■ **What the task requires**
An exact copy of every entry is what's needed, so please transcribe them all.

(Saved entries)
BEGIN

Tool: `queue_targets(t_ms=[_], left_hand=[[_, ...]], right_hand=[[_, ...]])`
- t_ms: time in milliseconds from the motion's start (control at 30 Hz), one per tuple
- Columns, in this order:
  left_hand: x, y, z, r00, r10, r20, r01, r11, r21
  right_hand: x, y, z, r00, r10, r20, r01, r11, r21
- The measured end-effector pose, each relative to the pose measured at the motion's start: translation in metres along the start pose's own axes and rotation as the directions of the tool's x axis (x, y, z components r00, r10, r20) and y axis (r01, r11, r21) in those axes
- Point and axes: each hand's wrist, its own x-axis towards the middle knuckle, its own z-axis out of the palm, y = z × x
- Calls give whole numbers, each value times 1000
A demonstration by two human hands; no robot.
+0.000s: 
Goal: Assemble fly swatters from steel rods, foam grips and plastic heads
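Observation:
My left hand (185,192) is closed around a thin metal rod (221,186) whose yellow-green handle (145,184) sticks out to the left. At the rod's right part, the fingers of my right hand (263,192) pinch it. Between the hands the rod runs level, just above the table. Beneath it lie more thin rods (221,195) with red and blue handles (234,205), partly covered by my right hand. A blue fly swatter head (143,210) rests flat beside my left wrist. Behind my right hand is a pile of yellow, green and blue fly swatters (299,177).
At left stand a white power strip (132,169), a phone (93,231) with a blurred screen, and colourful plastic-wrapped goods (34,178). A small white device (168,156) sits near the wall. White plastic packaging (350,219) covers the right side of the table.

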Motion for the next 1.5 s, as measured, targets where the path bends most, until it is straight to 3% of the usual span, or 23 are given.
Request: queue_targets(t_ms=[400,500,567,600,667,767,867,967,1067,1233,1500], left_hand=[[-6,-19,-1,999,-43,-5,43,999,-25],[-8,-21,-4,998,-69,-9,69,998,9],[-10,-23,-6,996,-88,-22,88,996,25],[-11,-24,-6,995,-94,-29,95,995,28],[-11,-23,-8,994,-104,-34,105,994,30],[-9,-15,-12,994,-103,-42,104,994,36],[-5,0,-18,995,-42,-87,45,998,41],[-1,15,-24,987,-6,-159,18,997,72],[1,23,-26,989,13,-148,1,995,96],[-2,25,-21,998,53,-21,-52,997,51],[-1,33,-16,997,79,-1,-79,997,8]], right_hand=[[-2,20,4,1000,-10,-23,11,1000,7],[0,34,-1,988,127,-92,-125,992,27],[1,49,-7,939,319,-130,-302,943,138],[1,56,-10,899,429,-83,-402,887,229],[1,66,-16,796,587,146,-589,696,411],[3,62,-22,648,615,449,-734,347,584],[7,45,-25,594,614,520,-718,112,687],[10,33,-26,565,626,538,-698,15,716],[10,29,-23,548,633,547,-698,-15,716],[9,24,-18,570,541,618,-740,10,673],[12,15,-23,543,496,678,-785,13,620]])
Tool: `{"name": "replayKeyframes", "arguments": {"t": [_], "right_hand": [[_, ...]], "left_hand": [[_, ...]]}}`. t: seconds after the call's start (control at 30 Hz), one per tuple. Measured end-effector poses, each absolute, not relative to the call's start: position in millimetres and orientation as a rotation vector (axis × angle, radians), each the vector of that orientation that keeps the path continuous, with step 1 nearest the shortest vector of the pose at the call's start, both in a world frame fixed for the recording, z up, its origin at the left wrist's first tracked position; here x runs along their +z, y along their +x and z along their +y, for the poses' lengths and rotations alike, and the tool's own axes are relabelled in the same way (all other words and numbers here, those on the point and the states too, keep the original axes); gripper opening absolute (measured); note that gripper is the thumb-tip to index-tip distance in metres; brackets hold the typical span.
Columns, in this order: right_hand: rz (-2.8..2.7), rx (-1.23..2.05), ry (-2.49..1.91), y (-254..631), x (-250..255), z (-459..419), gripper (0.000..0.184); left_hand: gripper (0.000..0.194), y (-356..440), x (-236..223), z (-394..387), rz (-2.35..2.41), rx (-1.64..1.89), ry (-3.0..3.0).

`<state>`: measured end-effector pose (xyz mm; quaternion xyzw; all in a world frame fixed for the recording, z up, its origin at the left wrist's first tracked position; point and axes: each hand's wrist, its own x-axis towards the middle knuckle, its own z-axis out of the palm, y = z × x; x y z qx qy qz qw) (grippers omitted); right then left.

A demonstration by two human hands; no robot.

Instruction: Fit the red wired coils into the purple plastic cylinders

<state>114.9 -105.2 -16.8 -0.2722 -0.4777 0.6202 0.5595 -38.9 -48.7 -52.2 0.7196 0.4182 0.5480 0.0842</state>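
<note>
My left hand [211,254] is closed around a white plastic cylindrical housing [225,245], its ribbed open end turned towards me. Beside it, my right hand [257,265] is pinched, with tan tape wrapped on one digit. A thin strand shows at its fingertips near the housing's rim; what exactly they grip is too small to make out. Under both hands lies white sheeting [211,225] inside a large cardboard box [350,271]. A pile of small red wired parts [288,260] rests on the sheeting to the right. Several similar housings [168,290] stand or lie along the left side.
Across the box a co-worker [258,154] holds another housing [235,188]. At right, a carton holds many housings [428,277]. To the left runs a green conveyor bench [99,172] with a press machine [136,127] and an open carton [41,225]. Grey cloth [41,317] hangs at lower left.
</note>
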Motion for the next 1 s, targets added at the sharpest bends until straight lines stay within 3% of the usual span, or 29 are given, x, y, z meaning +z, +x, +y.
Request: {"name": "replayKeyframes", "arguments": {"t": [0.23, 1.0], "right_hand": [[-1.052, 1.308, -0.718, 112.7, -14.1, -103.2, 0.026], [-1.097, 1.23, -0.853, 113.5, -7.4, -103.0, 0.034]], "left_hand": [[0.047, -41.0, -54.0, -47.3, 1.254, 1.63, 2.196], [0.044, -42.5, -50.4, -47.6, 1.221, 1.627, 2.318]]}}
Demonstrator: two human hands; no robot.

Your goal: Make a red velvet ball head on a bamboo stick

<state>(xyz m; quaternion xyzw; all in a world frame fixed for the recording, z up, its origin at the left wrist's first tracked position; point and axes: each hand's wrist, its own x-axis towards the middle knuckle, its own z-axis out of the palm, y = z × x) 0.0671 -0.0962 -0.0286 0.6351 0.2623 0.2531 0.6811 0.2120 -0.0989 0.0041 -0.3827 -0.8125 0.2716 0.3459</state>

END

■ **Answer to this exercise**
Tool: `queue_targets(t_ms=[_], left_hand=[[_, ...]], right_hand=[[_, ...]])`
- t_ms: time in milliseconds from the motion's start (control at 30 Hz), one per tuple
- Columns, in this order:
  left_hand: x, y, z, r00, r10, r20, r01, r11, r21
  right_hand: x, y, z, r00, r10, r20, r01, r11, r21
- The measured end-effector pose, each relative to the pose measured at the motion's start: translation in metres along the start pose's own axes and rotation as the directions of the tool's x axis (x, y, z components r00, r10, r20) and y axis (r01, r11, r21) in those axes
- Point and axes: each hand's wrist, its own x-axis towards the middle knuckle, its own z-axis out of the palm, y = z × x
- Calls give whole numbers, each value times 1000
A demonstration by two human hands; no robot.
+0.000s: 
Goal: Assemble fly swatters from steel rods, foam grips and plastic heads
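Observation:
My left hand (185,192) is closed around a thin metal rod (221,186) whose yellow-green handle (145,184) sticks out to the left. At the rod's right part, the fingers of my right hand (263,192) pinch it. Between the hands the rod runs level, just above the table. Beneath it lie more thin rods (221,195) with red and blue handles (234,205), partly covered by my right hand. A blue fly swatter head (143,210) rests flat beside my left wrist. Behind my right hand is a pile of yellow, green and blue fly swatters (299,177).
At left stand a white power strip (132,169), a phone (93,231) with a blurred screen, and colourful plastic-wrapped goods (34,178). A small white device (168,156) sits near the wall. White plastic packaging (350,219) covers the right side of the table.
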
Motion for the next 1.5 s, as measured, targets where the path bends most, until it is straight to 3% of the usual span, or 23 are given.
Request: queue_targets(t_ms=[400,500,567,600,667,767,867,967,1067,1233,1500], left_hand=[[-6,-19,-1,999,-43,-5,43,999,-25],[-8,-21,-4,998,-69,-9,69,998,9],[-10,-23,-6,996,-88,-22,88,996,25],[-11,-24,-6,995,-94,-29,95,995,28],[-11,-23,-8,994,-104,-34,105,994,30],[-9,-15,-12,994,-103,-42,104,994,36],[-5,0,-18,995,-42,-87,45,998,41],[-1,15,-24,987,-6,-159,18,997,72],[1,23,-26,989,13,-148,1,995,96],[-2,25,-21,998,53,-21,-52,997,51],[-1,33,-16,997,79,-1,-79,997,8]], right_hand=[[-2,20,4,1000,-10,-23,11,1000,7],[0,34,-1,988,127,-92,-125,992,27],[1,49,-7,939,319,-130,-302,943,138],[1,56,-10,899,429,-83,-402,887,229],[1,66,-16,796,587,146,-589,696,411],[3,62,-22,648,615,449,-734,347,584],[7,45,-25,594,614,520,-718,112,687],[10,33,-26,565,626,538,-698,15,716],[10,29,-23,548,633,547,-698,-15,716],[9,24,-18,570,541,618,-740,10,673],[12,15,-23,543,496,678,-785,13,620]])
Tool: `{"name": "replayKeyframes", "arguments": {"t": [_], "right_hand": [[_, ...]], "left_hand": [[_, ...]]}}`. t: seconds after the call's start (control at 30 Hz), one per tuple. Measured end-effector poses, each absolute, not relative to the call's start: position in millimetres and orientation as a rotation vector (axis × angle, radians), each the vector of that orientation that keeps the path continuous, with step 1 nearest the shortest vector of the pose at the call's start, both in a world frame fixed for the recording, z up, its origin at the left wrist's first tracked position; here x runs along their +z, y along their +x and z along their +y, for the poses' lengths and rotations alike, and the tool's own axes are relabelled in the same way (all other words and numbers here, those on the point and the states too, keep the original axes); gripper opening absolute (measured); note that gripper is the thumb-tip to index-tip distance in metres; brackets hold the typical span.
Columns, in this order: right_hand: rz (-2.8..2.7), rx (-1.23..2.05), ry (-2.49..1.91), y (-254..631), x (-250..255), z (-459..419), gripper (0.000..0.184); left_hand: gripper (0.000..0.194), y (-356..440), x (-236..223), z (-394..387), rz (-2.35..2.41), rx (-1.64..1.89), ry (-3.0..3.0).

`<state>`: measured end-effector pose (xyz mm; quaternion xyzw; all in a world frame fixed for the recording, z up, its origin at the left wrist's first tracked position; point and axes: each hand's wrist, its own x-axis towards the middle knuckle, its own z-axis out of the palm, y = z × x; x y z qx qy qz qw) (grippers omitted); right then left.

A demonstration by two human hands; no robot.

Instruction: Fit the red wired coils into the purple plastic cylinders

<state>114.9 -105.2 -16.8 -0.2722 -0.4777 0.6202 0.5595 -38.9 -48.7 -52.2 0.7196 0.4182 0.5480 0.0842</state>
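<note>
My left hand [211,254] is closed around a white plastic cylindrical housing [225,245], its ribbed open end turned towards me. Beside it, my right hand [257,265] is pinched, with tan tape wrapped on one digit. A thin strand shows at its fingertips near the housing's rim; what exactly they grip is too small to make out. Under both hands lies white sheeting [211,225] inside a large cardboard box [350,271]. A pile of small red wired parts [288,260] rests on the sheeting to the right. Several similar housings [168,290] stand or lie along the left side.
Across the box a co-worker [258,154] holds another housing [235,188]. At right, a carton holds many housings [428,277]. To the left runs a green conveyor bench [99,172] with a press machine [136,127] and an open carton [41,225]. Grey cloth [41,317] hangs at lower left.
</note>
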Motion for the next 1 s, targets added at the sharpest bends until straight lines stay within 3% of the usual span, or 29 are given, x, y, z meaning +z, +x, +y.
Request: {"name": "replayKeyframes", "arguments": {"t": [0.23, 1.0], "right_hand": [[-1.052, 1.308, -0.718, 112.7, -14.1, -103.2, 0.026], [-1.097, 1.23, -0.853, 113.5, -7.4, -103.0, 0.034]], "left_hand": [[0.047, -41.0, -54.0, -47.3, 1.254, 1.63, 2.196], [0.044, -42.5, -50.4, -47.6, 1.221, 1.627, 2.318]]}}
Demonstrator: two human hands; no robot.

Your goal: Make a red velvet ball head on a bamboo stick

<state>(xyz m; quaternion xyzw; all in a world frame fixed for the recording, z up, its origin at the left wrist's first tracked position; point and axes: each hand's wrist, its own x-axis towards the middle knuckle, its own z-axis out of the palm, y = z × x) 0.0671 -0.0962 -0.0286 0.6351 0.2623 0.2531 0.6811 0.2120 -0.0989 0.0041 -0.3827 -0.8125 0.2716 0.3459</state>

The exercise has been completed.